Built-in support for browser zoom was introduced as a feature in Silverlight
version 3. Older documents on the Web might describe techniques that
were relevant for Silverlight version 2, where dealing with browser
zoom required JavaScript handling of the Resized
event,
and developers manually applied a ScaleTransform
to Silverlight
content to scale it up. Silverlight has a "quirks mode" that
detects existing handlers that might still use the older techniques.
Built-in zoom not active in these cases, so that applications can avoid
doubling or otherwise mishandling the user agent's zooming behavior.
Silverlight also provides the ability to disable the built-in browser zoom handling and rendering behavior. This is sometimes done in order to suppress some of the aliasing and distortion artifacts that host-level scaling can introduce, particularly for video content or certain uses of text. In these cases, application authors might consider other Silverlight techniques for scaling the user interface, perhaps specifically only for the text elements on a page. When an application disables the built-in zoom behavior and rendering for Silverlight content, the browser still retains its zoom settings, and that setting applies to other content outside of Silverlight such as the hosting HTML.
This example has a UI defined in XAML and logic defined in C#. The UI shows the zoom factor, and also demonstrates what happens when built-in browser zoom handling is deliberately disabled. Note that the zooming factor as reported by the API is still retained even when Silverlight built-in zoom scaling is disabled deliberately. The following is the XAML UI:
<UserControl x:Class="BrowserZoom.MainPage"

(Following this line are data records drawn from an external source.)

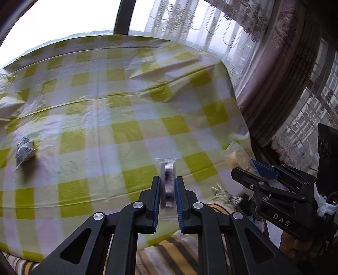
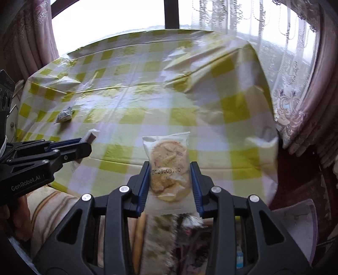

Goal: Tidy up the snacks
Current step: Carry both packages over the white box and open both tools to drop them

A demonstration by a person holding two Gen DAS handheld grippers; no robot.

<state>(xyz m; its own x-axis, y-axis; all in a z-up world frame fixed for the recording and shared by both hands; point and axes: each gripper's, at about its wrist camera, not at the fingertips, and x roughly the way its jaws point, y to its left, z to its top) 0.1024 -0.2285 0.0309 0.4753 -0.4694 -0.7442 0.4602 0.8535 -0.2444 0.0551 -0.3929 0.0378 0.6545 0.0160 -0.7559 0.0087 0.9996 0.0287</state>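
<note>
At the far left of the tabletop (image 1: 126, 118), spread with a creased yellow-and-white checked cloth, we see a small crumpled grey-and-white wrapper (image 1: 24, 151) lying alone, well apart from both tools; its print is too blurred for us to read. Nearer the middle, our left gripper (image 1: 167, 191) is pinching a narrow clear-wrapped snack bar (image 1: 168, 175), held upright on its edge above the tabletop's near rim, its crimped seal facing the camera and its lower end hidden between the blue pads. From the right wrist view the same bar pokes out past the gripper tips, just short of the wrapper. Farther right, our right gripper (image 2: 171, 184) is clamped on a clear cookie packet (image 2: 169, 169) stamped 2025.08.30, also held off the cloth near the front edge; the packet's bottom seal sits low between the fingers. Below both tools a striped fabric (image 1: 173, 249) and some fringed material show, motion-blurred and hard to make out. A bare hand under the right tool is cut off by the frame. Behind the tabletop, a dark window post (image 2: 171, 13) splits bright glass, with lace curtains (image 1: 281, 69) closing in the right side.
</note>
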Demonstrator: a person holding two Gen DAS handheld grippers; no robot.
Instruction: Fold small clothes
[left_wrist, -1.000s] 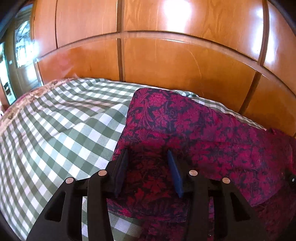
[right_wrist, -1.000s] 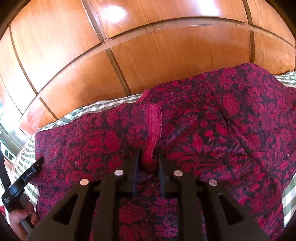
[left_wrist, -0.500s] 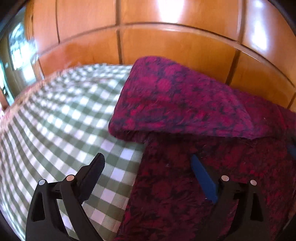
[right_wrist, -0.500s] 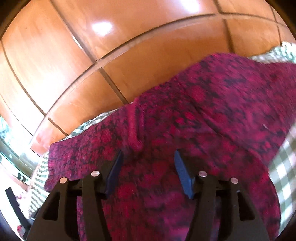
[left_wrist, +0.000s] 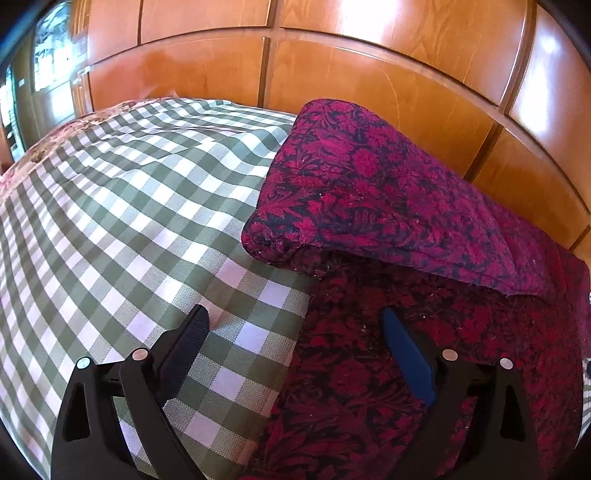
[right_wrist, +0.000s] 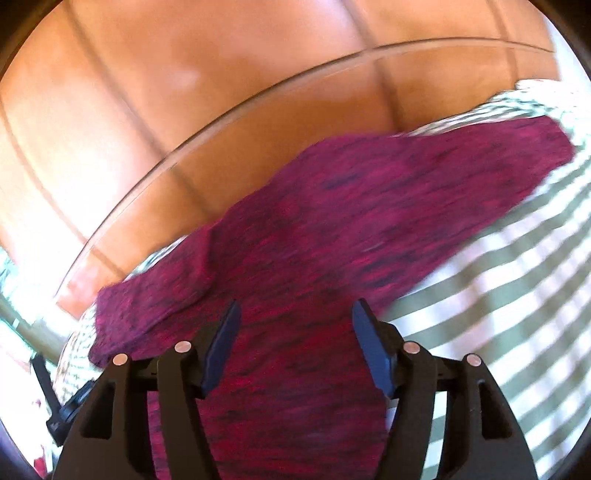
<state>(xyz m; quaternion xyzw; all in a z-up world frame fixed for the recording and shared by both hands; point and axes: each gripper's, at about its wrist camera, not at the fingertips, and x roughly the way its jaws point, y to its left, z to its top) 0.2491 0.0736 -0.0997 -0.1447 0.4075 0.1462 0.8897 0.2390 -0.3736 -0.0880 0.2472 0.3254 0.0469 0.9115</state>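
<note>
Left gripper (left_wrist: 293, 334): fingers spread wide, nothing between them, held low and angled forward over the near edge of the red floral garment (left_wrist: 388, 206). Its left finger sits above the green checked cloth (left_wrist: 122, 206), its right finger above the garment's lower layer.

Right gripper (right_wrist: 295, 338): fingers also spread apart, empty, poised above the garment (right_wrist: 332, 229); this view is motion-blurred.

Garment lies on the checked cloth, close to the wooden panelling (left_wrist: 369, 74), with its far part folded over onto the near part, the folded edge facing the left gripper.
</note>
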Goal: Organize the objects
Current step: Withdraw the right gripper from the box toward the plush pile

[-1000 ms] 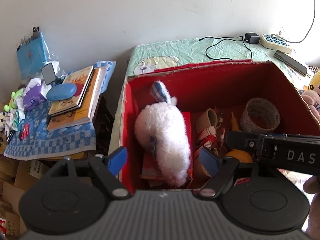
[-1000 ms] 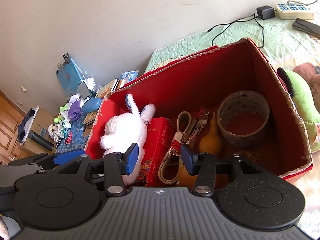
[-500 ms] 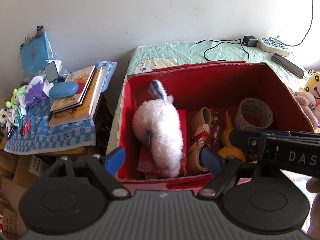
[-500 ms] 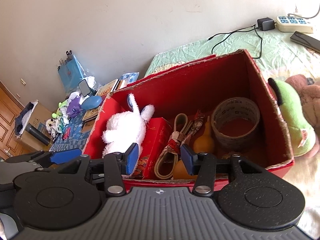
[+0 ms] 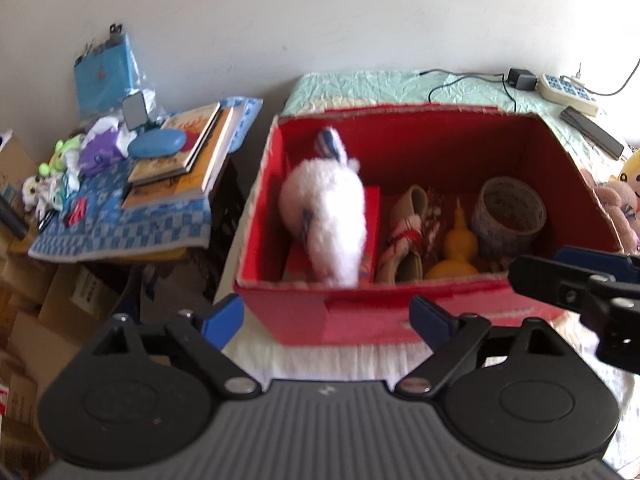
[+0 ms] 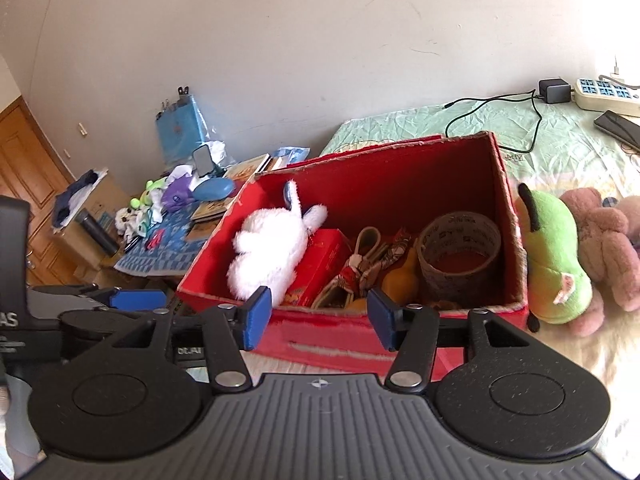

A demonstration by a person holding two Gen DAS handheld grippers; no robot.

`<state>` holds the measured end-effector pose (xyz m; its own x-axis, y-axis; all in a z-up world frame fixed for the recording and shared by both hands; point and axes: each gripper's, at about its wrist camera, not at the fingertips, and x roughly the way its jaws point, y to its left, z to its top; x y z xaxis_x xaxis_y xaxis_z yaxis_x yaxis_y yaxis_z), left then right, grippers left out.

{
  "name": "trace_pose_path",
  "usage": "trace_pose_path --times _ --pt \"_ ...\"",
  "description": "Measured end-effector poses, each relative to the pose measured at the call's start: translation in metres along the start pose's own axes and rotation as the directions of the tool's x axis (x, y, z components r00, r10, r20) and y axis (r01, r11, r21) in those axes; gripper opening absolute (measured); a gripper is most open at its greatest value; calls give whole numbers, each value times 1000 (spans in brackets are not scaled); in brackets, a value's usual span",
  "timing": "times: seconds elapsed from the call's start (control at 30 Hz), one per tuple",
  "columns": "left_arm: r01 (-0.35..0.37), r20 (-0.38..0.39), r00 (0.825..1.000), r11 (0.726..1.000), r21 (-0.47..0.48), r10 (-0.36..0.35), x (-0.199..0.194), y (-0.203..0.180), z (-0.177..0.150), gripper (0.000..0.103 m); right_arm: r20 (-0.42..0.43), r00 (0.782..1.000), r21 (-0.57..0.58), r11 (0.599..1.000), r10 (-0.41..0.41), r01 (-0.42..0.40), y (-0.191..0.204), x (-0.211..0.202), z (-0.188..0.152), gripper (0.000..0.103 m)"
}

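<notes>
Fingers (image 6: 256, 316) of both grippers spread, empty, just short of red box (image 6: 400, 344).

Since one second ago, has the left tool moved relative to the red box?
Yes. The left tool has pulled back and up: it was over the red box beside the white plush; now its tips sit outside the box's front wall.

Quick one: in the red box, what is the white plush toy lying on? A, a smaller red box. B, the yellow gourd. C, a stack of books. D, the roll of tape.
A: the white plush toy lies on a smaller red box at the left end of the red box, apart from the tape roll and gourd.
</notes>
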<state>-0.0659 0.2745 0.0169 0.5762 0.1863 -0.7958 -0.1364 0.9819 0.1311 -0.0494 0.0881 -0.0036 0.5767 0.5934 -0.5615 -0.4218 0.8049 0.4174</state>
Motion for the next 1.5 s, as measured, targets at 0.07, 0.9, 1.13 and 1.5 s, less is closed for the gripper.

xmlns="http://schemas.microsoft.com/winfx/2006/xaml/presentation"
xmlns:x="http://schemas.microsoft.com/winfx/2006/xaml"
>
<StackPanel x:Name="LayoutRoot" Background="White">
<TextBlock>Some text you can zoom.</TextBlock>
<Button Click="Button_Click">Toggle built-in zoom handling</Button>
<StackPanel Orientation="Horizontal">
<Button Click="Button_Click_1">Query current zoom factor</Button>
<TextBox IsReadOnly="true" Name="zoomf"
Text="{Binding Path=reportZoom}"/>
</StackPanel>
</StackPanel>
</UserControl>
The following is the C# logic:
public partial class MainPage : UserControl
{
public MainPage()
{
InitializeComponent();
}
private void Button_Click(object sender, RoutedEventArgs e)
{
if (!Application.Current.Host.Settings.EnableAutoZoom == false) {
Application.Current.Host.Settings.EnableAutoZoom = false;
}
else
{
Application.Current.Host.Settings.EnableAutoZoom = true;
}
}
private void Button_Click_1(object sender, RoutedEventArgs e)
{
zoomf.Text = Application.Current.Host.Content.ZoomFactor.ToString();
}
}
This example is shown in operation in the working example of Browser Zoom.
Resources are for information purposes only, no endorsement implied.

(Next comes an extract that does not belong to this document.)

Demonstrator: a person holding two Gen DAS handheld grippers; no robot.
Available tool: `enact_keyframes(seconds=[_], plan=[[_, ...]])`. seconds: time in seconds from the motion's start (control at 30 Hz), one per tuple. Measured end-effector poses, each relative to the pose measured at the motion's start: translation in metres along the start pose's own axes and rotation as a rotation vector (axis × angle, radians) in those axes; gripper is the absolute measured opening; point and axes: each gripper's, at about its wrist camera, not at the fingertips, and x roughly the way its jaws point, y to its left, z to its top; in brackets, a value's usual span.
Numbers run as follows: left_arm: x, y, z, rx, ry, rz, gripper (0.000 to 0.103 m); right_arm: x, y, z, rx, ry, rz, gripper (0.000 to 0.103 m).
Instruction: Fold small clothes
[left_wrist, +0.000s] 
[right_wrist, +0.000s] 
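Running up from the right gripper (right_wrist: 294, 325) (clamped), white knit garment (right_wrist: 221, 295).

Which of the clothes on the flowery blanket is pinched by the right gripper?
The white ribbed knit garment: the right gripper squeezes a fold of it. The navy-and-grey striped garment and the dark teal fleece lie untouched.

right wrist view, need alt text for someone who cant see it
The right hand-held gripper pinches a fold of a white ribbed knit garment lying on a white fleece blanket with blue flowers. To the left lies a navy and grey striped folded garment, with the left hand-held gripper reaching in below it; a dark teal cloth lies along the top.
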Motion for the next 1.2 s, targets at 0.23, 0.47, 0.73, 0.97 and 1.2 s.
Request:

Using a browser that supports Silverlight, open an HTML page that references a Silverlight application through an object tag. The browser being used for the test must support a browser zoom feature, and the feature must be turned on as a user preference.

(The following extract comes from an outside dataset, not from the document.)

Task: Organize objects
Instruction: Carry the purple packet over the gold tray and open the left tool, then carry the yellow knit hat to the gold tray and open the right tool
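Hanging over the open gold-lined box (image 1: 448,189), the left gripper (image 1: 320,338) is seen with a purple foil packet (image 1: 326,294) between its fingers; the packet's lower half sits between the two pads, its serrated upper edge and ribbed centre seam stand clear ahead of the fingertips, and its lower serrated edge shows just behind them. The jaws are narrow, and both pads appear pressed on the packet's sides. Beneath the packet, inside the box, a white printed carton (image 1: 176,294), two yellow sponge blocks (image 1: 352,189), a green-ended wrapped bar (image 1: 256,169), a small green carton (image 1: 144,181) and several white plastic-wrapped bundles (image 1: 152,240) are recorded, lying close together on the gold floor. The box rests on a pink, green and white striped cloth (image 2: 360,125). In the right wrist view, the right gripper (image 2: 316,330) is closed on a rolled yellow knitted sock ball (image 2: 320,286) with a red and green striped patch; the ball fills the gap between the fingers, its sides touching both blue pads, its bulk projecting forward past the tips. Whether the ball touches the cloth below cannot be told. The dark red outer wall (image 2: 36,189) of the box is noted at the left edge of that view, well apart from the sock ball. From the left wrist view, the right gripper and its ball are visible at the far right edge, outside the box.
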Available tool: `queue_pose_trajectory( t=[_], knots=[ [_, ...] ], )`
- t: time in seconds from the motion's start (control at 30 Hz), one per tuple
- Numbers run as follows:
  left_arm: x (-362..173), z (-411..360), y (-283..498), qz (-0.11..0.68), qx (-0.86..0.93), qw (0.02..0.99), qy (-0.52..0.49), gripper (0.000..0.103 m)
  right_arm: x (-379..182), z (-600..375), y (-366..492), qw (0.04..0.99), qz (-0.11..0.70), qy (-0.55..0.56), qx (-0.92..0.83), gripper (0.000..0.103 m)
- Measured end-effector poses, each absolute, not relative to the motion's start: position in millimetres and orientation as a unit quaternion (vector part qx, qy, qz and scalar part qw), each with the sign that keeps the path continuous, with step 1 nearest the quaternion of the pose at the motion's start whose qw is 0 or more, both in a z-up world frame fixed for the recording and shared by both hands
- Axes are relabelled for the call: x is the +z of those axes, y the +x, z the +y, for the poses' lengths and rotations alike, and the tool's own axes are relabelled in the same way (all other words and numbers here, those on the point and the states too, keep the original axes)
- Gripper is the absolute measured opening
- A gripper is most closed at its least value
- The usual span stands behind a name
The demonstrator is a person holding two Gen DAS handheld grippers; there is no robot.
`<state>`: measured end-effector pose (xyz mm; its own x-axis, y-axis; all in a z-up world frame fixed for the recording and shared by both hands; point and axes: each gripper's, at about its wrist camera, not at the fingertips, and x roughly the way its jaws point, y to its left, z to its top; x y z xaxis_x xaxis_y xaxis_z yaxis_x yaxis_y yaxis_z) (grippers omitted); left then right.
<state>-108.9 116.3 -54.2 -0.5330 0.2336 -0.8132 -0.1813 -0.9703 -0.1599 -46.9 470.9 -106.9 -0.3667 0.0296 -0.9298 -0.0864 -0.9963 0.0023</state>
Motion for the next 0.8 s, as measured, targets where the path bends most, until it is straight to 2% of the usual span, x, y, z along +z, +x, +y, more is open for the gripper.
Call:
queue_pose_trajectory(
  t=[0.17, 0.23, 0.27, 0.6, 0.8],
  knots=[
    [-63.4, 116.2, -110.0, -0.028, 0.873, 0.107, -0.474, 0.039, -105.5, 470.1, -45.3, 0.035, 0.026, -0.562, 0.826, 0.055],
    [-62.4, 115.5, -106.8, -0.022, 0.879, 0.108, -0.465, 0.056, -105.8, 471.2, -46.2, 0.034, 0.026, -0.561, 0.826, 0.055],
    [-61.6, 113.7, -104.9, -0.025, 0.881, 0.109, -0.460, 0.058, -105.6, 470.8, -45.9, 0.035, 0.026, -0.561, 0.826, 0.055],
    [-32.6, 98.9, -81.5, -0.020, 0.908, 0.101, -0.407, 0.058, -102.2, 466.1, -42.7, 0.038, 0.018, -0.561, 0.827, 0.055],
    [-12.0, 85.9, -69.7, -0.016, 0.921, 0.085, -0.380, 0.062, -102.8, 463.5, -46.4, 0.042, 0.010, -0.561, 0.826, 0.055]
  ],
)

Verify that the Silverlight application enables auto zoom (no Silverlight application-specific code or markup has set EnableAutoZoom API to false).
Test the zooming feature of the user agent. Verify that browser zoom factors apply to the Silverlight content.
#2 and #3 are true.
If this is a sufficient technique for a success criterion, failing this test procedure does not necessarily mean that the success criterion has not been satisfied in some other way, only that this technique has not been successfully implemented and can not be used to claim conformance.